Lancement officiel de la « Ceinture verte », un vaste projet de reboisement national

Le gouvernement tunisien a officiellement donné le coup d’envoi, dimanche 18 janvier, à un important programme de reboisement dénommé « Ceinture verte ». Portée par le ministère de l’Environnement, cette initiative nationale vise à freiner la dégradation des terres et la désertification qui affectent les régions du centre et du sud du pays.
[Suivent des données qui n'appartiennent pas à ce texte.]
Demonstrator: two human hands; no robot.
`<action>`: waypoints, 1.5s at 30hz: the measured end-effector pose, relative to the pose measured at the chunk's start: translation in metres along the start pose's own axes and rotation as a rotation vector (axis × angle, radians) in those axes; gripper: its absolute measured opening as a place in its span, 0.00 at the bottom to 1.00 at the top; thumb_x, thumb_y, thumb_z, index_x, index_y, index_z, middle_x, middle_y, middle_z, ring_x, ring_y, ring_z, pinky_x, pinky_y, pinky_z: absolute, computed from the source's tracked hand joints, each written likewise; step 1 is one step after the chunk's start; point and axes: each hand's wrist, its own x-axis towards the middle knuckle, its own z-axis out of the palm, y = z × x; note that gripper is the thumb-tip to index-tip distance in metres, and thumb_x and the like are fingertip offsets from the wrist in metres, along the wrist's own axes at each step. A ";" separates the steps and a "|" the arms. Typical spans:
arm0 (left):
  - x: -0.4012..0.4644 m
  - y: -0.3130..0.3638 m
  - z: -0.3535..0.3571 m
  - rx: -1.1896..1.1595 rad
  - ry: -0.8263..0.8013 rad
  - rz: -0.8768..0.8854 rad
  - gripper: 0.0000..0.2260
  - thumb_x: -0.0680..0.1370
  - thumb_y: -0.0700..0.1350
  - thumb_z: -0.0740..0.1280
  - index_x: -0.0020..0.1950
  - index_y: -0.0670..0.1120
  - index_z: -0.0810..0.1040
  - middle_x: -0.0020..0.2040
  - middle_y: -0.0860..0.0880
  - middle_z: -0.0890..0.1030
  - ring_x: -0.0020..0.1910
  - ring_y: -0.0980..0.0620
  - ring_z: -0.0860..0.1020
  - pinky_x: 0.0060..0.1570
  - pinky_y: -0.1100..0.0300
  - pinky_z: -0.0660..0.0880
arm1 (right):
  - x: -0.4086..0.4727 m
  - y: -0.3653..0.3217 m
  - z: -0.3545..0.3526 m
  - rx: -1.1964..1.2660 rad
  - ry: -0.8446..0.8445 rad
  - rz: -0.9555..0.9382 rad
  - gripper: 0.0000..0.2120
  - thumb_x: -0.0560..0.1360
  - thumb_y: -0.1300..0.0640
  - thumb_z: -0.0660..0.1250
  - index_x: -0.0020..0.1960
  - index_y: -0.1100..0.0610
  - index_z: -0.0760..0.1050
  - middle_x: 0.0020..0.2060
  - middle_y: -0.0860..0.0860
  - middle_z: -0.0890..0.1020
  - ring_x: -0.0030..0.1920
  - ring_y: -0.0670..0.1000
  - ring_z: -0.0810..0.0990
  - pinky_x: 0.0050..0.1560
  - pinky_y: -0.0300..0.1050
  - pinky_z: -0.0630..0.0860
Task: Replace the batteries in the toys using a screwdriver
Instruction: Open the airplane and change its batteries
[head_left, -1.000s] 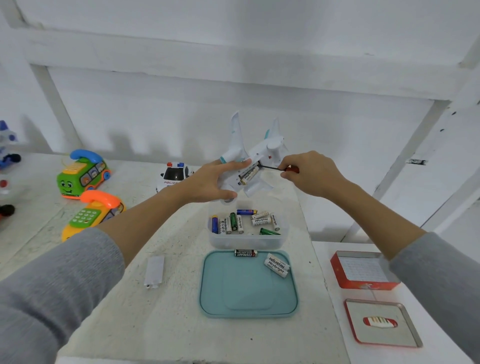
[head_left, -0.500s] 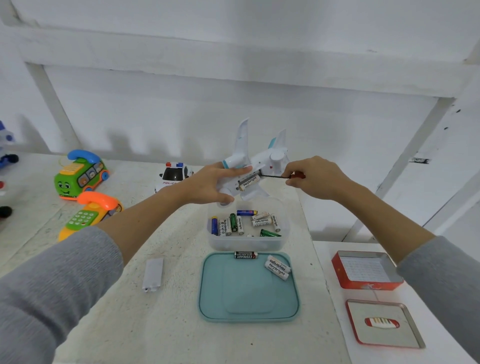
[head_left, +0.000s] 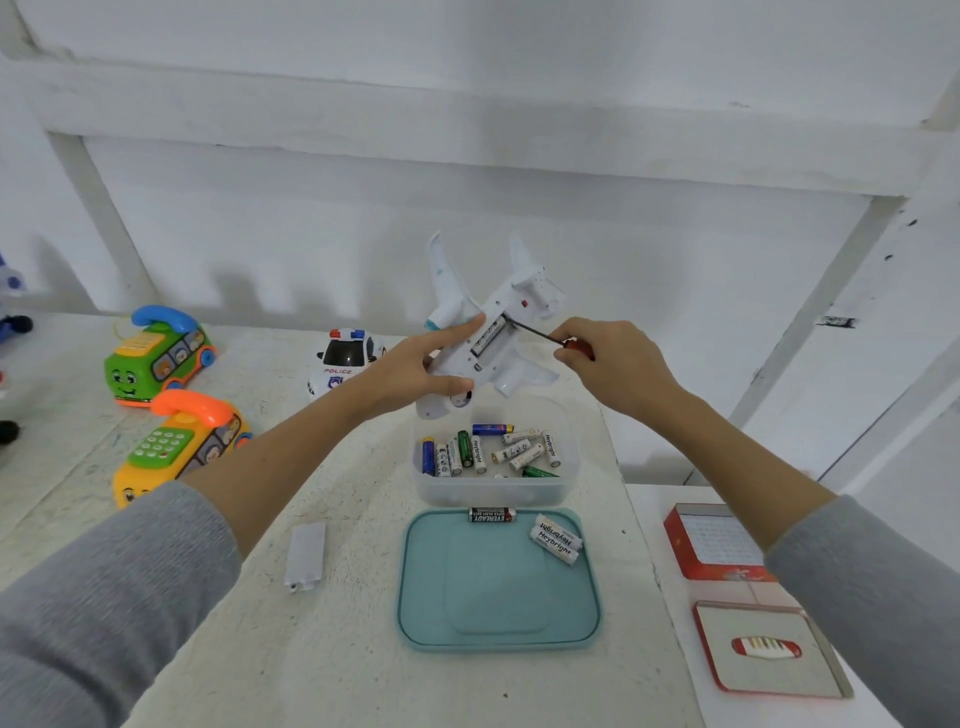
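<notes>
My left hand (head_left: 415, 371) grips a white toy airplane (head_left: 493, 332) belly up above the table, its battery bay open with a battery inside. My right hand (head_left: 613, 364) holds a small red-handled screwdriver (head_left: 550, 336); its dark tip reaches into the bay's upper end. Below stands a clear tub (head_left: 493, 488) holding several batteries. In front of it lies a teal lid (head_left: 498, 587) carrying three batteries (head_left: 556, 538). The white battery cover (head_left: 306, 556) lies left of the lid.
A white police car (head_left: 343, 358), a green bus phone (head_left: 156, 353) and an orange-yellow phone toy (head_left: 176, 447) stand on the table's left. On the right side table sit a red tin box (head_left: 711, 540) and its lid (head_left: 769, 649).
The airplane has tilted and dropped slightly in my left hand. My right hand shifted right and the screwdriver tip moved to the bay's upper end.
</notes>
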 end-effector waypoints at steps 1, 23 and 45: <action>-0.001 0.000 0.001 -0.025 0.005 -0.007 0.30 0.75 0.40 0.70 0.68 0.66 0.62 0.67 0.55 0.69 0.50 0.62 0.75 0.50 0.68 0.74 | 0.001 -0.001 0.000 -0.001 0.004 0.000 0.10 0.78 0.55 0.62 0.56 0.53 0.77 0.44 0.50 0.81 0.46 0.54 0.77 0.45 0.45 0.72; -0.003 0.002 -0.012 0.171 -0.034 0.013 0.32 0.74 0.40 0.72 0.70 0.63 0.64 0.71 0.56 0.65 0.68 0.52 0.65 0.70 0.49 0.64 | -0.004 0.012 -0.015 -0.046 -0.128 0.006 0.07 0.77 0.53 0.63 0.53 0.50 0.78 0.41 0.45 0.76 0.44 0.48 0.72 0.43 0.41 0.64; -0.009 0.012 0.000 -0.080 0.073 0.043 0.29 0.75 0.38 0.70 0.67 0.64 0.66 0.59 0.65 0.71 0.56 0.51 0.76 0.57 0.60 0.75 | -0.018 -0.028 0.014 -0.004 -0.047 -0.067 0.11 0.79 0.58 0.57 0.57 0.56 0.76 0.39 0.49 0.77 0.40 0.51 0.73 0.40 0.43 0.66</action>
Une bande écologique pour protéger les territoires

Ce projet, élaboré en collaboration avec les Directions générales des forêts et les autorités locales, a pour objectif de créer un corridor écologique continu s’étendant sur plusieurs gouvernorats. L’idée centrale est de protéger les zones agricoles contre l’ensablement, tout en développant les espaces verts et en promouvant des activités liées aux pépinières et à l’agroforesterie. Le programme prévoit également la valorisation des eaux usées traitées et des déchets verts issus de l’élagage, ainsi qu’un soutien aux pépinières gérées par la société Tunisie Autoroutes.
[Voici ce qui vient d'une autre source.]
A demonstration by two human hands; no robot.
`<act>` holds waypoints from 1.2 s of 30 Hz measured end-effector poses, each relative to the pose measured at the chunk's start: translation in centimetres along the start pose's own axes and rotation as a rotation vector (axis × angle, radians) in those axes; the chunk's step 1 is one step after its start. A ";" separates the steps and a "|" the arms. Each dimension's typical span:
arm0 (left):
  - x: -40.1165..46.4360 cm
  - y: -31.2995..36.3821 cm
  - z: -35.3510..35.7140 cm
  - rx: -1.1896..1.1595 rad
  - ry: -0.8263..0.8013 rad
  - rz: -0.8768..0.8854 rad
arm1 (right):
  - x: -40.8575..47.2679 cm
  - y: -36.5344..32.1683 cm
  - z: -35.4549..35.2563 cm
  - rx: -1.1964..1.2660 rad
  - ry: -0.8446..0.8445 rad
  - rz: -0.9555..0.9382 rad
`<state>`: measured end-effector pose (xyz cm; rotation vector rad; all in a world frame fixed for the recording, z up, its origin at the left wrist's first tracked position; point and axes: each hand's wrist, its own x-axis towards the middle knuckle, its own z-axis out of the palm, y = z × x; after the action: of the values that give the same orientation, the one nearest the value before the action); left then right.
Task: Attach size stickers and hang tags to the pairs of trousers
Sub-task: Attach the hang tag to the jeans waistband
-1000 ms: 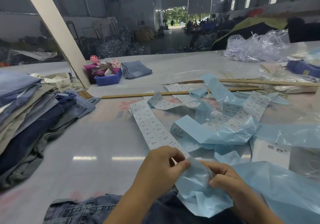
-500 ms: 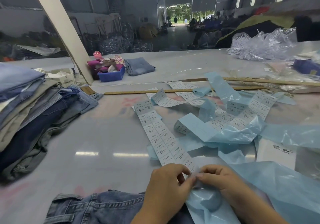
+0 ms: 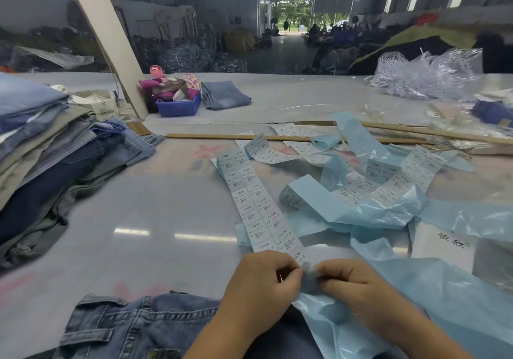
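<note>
Pinching: my left hand (image 3: pixel 263 278) and right hand (image 3: pixel 352 283) meet at the near end of the sticker strip (image 3: pixel 258 206), fingers curled round its edge and the blue backing film (image 3: pixel 347 314), apparently peeling off a size label.
Trousers: one denim pair (image 3: pixel 133 328) lies at the table's near edge, under my forearms; no sticker or hang tag shows on it.
Progress: early, by my reading; a stack of folded trousers (image 3: pixel 50 158) sits at my left, and whether any are tagged I cannot tell.
Left to do: free the label, press it on the denim, then fit a tag.
Around: more sticker sheets (image 3: pixel 388 181) tangled with loose film at right, a wooden ruler (image 3: pixel 222 136) beyond, a blue tray (image 3: pixel 179 106) further back.
In the way: film crowds my right hand and could snag the freed label.
</note>
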<state>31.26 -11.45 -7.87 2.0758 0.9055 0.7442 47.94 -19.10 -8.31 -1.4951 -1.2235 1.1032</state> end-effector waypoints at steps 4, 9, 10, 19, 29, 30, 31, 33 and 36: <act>0.2 -0.3 -0.9 -0.059 0.159 -0.043 | 0.8 0.1 0.1 -0.046 0.148 -0.022; 0.0 -0.1 -2.6 -0.126 0.469 0.032 | 3.3 0.5 0.1 0.000 0.309 0.072; -0.1 0.1 -2.8 -0.114 0.525 0.069 | 3.9 0.4 0.0 0.008 0.366 0.090; -0.6 3.4 -0.7 -0.007 0.515 0.139 | 4.5 -2.6 0.0 -0.029 0.478 0.117; -2.5 12.5 8.1 -0.298 -0.105 0.024 | -14.3 0.8 -7.9 0.298 0.780 0.146; -2.8 13.3 9.7 -0.331 -0.162 0.016 | -15.8 1.2 -8.8 0.333 0.813 0.158; -3.2 14.1 11.3 -0.360 -0.207 0.010 | -17.2 1.6 -9.7 0.358 0.843 0.163; -4.0 15.5 14.5 -0.403 -0.295 0.001 | -19.6 2.3 -11.4 0.375 0.891 0.164; -5.2 17.2 18.6 -0.440 -0.408 0.022 | -22.4 3.6 -13.6 0.386 0.955 0.172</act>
<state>47.95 -31.06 -5.52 1.7528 0.4433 0.4525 59.23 -42.93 -6.69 -1.5337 -0.2115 0.5331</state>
Des premières plantations symboliques

C’est le ministre de l’Environnement, Habib Abid, qui a lancé les opérations sur le terrain, en participant à une plantation d’arbres le long de l’autoroute. Les sites d’El Jem, Bir Salah, El Hencha et Menzel Chaker ont été les premiers concernés. Dès le premier jour, 4 000 arbres ont été mis en terre sur plus de 20 kilomètres d’autoroute. L’ambition est d’atteindre 60 000 plants d’ici fin 2026.

Le projet inclut aussi l’aménagement d’espaces verts et la réhabilitation de sites dégradés, comme l’ancienne décharge d’Agareb, dont la reconversion permettra son intégration à la réserve naturelle voisine d’El Gonna.

Un corridor écologique au cœur des zones vulnérables

Annoncé dès novembre 2025 lors de la Fête nationale de l’arbre, ce plan s’inscrit dans le cadre du Plan national de développement 2026-2030. Il ciblera en priorité les gouvernorats de Gabès, Sfax, Kairouan, Sidi Bouzid et Gafsa, des zones identifiées comme particulièrement exposées à l’avancée du désert.

Les autorités espèrent ainsi restaurer les sols, renforcer la résilience climatique de ces régions et associer étroitement les populations locales à une gestion durable de leurs ressources naturelles.

Visite sur des sites de réhabilitation

En marge du lancement, le ministre s’est rendu à Agareb, dans la région de Sfax, pour inspecter les travaux de réhabilitation d’un ancien site d’eaux usées. Celui-ci doit être transformé en sentier écologique. Dans la réserve attenante, des opérations de réintroduction d’oryx d’Arabie et de gazelles sont en cours, et près de 4 500 hectares ont déjà été replantés avec des pins et des caroubiers.

À travers ce vaste chantier écologique, la Tunisie entend concrétiser une stratégie de lutte contre la désertification et de préservation de sa biodiversité, tout en créant un cadre de vie plus vert pour ses citoyens.